Es verläuft doch immer ähnlich, wenn die Popindustrie zum Tanz lädt: Zunächst werden hier und da einige Gerüchte über das »nächste große Ding« gestreut. Die Musikpresse lässt sich nicht lange bitten, füllt die Nachrichtenspalten und denkt sich schon einmal passende musikalische Vergleiche aus, damit die Leser wissen, womit sie rechnen können. Gut ist es auch, wenn sich alte, verdiente und glaubwürdige Musiker wohlwollend über den baldigen Star äußern. Und irgendwann kommt dann die Zeit, zu der die Platte veröffentlicht wird, auf die die ganze Welt gewartet hat.
Mit Jamie T. verhält es sich ähnlich. Die britische Musikzeitschrift NME hat ihn zu einem Liebling erkoren. Einen musikalischen Verweis hat sie sich auch ausgedacht: »Man nennt Jamie T. nicht ohne Grund den Ein-Mann-Arctic-Monkey.« Und Paul Simonon, der ehemalige Bassist von The Clash, war voll des Lobes, nachdem er Jamie T. live gesehen hatte.
Der Hörer, der die Hypes der Musikindustrie skeptisch wahrnimmt, rümpft also die Nase.
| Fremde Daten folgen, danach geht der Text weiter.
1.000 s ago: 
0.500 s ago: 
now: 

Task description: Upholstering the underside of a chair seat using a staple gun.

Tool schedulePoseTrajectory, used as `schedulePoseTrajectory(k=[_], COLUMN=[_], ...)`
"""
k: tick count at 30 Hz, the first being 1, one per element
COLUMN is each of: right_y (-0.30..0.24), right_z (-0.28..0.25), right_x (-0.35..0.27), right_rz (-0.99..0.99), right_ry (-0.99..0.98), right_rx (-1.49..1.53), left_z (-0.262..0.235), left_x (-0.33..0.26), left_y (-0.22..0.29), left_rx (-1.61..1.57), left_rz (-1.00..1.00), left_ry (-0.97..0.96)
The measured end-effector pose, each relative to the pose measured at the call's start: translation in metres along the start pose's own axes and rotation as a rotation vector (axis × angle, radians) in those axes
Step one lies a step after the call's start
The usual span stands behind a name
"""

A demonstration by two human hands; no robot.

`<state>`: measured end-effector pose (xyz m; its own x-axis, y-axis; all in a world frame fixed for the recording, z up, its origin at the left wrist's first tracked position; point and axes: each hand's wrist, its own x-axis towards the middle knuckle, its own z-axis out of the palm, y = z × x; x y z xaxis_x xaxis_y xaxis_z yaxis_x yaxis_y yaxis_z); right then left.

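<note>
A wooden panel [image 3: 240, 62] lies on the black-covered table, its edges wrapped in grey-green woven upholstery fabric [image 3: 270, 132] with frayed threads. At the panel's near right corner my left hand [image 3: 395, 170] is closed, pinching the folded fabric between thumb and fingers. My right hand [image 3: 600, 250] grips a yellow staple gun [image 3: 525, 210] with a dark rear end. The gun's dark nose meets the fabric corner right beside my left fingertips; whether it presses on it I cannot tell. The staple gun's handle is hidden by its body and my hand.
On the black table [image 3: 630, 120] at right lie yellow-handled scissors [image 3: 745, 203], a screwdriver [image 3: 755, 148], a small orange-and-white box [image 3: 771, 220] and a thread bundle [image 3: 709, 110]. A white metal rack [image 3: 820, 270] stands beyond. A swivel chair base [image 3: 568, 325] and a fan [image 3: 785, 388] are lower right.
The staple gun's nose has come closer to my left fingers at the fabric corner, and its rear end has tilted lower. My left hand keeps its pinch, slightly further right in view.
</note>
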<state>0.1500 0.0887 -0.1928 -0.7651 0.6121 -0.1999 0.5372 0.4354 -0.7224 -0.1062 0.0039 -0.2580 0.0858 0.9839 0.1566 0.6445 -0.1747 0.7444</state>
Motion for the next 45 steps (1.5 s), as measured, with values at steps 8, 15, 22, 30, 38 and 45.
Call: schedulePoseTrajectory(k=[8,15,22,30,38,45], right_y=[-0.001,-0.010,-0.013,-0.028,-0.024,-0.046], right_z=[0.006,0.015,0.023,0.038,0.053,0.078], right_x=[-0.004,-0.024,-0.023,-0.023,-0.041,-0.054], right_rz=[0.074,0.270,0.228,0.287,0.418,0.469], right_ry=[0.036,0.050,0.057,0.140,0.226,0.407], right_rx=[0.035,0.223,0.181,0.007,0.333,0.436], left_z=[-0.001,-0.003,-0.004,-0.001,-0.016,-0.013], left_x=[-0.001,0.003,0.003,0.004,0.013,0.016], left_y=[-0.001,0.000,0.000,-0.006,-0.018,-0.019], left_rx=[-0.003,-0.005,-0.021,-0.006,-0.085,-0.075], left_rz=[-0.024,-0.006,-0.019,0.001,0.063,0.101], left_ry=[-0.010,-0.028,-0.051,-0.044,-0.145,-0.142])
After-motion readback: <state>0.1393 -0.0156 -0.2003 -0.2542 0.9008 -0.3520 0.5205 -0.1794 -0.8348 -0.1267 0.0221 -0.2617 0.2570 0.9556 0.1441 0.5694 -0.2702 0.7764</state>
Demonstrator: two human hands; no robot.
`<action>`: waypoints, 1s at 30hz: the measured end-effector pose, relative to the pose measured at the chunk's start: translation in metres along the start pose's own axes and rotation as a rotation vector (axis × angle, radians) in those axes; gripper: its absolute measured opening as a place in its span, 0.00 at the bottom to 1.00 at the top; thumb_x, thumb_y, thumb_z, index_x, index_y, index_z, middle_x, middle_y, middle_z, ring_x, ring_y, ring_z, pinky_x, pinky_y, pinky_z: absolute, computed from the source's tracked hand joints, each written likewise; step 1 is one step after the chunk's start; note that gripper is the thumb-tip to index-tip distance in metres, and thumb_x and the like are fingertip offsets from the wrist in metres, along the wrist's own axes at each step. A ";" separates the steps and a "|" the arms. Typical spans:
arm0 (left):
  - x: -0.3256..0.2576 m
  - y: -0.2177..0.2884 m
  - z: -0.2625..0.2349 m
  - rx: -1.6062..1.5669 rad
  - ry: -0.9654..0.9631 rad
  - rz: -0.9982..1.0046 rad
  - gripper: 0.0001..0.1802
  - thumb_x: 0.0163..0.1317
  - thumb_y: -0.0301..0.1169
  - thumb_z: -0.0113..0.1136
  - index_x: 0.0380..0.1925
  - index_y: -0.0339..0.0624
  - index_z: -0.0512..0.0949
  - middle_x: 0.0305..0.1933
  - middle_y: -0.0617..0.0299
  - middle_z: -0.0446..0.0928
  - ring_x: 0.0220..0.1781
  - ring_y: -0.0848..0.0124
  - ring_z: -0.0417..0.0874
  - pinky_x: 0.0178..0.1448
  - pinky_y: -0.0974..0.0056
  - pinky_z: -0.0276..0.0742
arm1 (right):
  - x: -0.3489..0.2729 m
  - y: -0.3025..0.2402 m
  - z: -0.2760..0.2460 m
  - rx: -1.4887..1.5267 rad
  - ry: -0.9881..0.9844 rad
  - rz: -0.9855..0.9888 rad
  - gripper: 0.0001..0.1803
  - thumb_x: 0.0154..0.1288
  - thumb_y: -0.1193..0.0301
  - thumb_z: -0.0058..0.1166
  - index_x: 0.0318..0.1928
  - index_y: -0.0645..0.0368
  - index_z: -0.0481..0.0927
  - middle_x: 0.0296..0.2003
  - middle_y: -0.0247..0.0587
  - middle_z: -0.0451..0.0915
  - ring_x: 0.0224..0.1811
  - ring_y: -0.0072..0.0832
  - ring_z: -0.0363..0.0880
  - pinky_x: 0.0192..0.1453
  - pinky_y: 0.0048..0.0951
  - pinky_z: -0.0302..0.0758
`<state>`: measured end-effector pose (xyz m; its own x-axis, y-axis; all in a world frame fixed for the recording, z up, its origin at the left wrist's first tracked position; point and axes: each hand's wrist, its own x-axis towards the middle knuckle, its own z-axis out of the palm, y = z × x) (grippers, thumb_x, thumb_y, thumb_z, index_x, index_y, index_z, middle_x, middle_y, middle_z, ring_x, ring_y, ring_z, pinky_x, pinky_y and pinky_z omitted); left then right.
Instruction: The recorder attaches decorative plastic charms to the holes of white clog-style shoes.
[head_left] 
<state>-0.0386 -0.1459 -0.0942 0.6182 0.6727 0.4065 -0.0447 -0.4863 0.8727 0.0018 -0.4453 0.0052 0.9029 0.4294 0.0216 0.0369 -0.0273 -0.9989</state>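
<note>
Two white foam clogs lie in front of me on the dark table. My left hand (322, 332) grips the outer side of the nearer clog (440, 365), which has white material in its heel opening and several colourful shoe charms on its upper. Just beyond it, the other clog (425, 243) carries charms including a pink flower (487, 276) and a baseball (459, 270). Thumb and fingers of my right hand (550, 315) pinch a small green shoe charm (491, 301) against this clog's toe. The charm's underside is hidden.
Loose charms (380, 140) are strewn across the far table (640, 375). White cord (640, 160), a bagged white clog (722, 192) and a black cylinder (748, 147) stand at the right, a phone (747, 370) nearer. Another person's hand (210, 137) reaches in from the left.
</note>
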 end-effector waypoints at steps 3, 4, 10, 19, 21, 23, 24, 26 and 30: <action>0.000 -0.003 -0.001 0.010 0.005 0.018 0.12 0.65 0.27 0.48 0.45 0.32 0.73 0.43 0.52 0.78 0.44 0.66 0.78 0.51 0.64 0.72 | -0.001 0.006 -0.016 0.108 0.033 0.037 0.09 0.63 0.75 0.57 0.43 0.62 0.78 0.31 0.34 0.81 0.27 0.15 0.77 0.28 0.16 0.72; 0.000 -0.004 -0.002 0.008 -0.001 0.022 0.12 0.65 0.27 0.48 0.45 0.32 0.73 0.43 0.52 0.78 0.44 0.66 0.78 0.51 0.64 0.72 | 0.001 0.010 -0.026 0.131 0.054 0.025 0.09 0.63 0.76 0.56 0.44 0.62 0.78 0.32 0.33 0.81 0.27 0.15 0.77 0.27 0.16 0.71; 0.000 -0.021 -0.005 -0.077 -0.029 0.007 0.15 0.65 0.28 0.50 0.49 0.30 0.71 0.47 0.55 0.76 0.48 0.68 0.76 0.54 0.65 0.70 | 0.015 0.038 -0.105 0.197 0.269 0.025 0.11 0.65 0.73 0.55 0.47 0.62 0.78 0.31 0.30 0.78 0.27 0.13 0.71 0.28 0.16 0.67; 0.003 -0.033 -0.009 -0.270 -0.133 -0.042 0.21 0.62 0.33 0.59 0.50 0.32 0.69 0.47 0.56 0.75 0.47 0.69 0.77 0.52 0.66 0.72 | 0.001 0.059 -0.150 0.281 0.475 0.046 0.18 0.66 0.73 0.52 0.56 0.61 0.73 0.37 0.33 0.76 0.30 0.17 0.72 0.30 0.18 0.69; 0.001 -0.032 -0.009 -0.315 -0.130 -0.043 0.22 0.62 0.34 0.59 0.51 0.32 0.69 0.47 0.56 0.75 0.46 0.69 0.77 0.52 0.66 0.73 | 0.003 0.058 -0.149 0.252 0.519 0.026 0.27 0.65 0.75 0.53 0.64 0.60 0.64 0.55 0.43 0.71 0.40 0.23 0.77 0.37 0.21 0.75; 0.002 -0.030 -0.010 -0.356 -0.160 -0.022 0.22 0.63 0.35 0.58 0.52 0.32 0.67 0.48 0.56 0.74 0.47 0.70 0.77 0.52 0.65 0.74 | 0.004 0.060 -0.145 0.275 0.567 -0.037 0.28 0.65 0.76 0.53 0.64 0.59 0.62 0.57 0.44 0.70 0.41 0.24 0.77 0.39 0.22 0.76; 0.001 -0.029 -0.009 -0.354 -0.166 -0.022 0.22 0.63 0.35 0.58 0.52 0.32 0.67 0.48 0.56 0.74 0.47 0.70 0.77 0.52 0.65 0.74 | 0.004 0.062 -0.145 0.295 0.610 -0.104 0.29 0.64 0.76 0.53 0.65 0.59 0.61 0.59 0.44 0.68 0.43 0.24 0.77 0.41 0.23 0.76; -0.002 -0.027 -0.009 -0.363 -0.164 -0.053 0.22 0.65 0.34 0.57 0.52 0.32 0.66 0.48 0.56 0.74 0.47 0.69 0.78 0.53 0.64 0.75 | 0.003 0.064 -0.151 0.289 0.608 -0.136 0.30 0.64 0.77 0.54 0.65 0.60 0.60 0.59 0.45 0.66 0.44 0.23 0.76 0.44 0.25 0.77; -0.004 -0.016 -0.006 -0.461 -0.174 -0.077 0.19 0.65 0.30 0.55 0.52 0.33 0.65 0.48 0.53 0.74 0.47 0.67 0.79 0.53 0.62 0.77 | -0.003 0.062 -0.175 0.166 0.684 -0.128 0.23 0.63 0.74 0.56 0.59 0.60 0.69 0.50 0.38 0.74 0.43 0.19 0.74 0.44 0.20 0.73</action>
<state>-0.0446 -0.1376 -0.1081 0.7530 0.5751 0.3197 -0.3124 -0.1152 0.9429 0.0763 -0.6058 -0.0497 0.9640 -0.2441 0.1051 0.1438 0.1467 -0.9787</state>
Er dürfte dennoch überrascht sein, wenn er »Panic Prevention«, das erste Album des 20jährigen Musikers aus Wimbledon, hört. Der unvermeidliche Superhit plärrt einen nicht auf Anhieb an. Und so schrecklich eintönig wie bei den Arctic Monkeys geht es keinesfalls zu. Jamie T. lässt es langsam angehen, erzählt uns die Geschichten, die er in den Londoner Clubs mit den Drogen, dem Alkohol und mit den Frauen erlebt hat. Dazu spielt er seinen Akustikbass, die unhektischen Beats klopfen gemächlich, bis der Musiker es schließlich mit seiner Mischung aus Pop, Punk, HipHop und Reggae geschafft hat: Man wippt mit und lächelt. Und insgeheim lässt sich wahrscheinlich sogar der größte Skeptiker von Jamie T. zum Tanz einladen.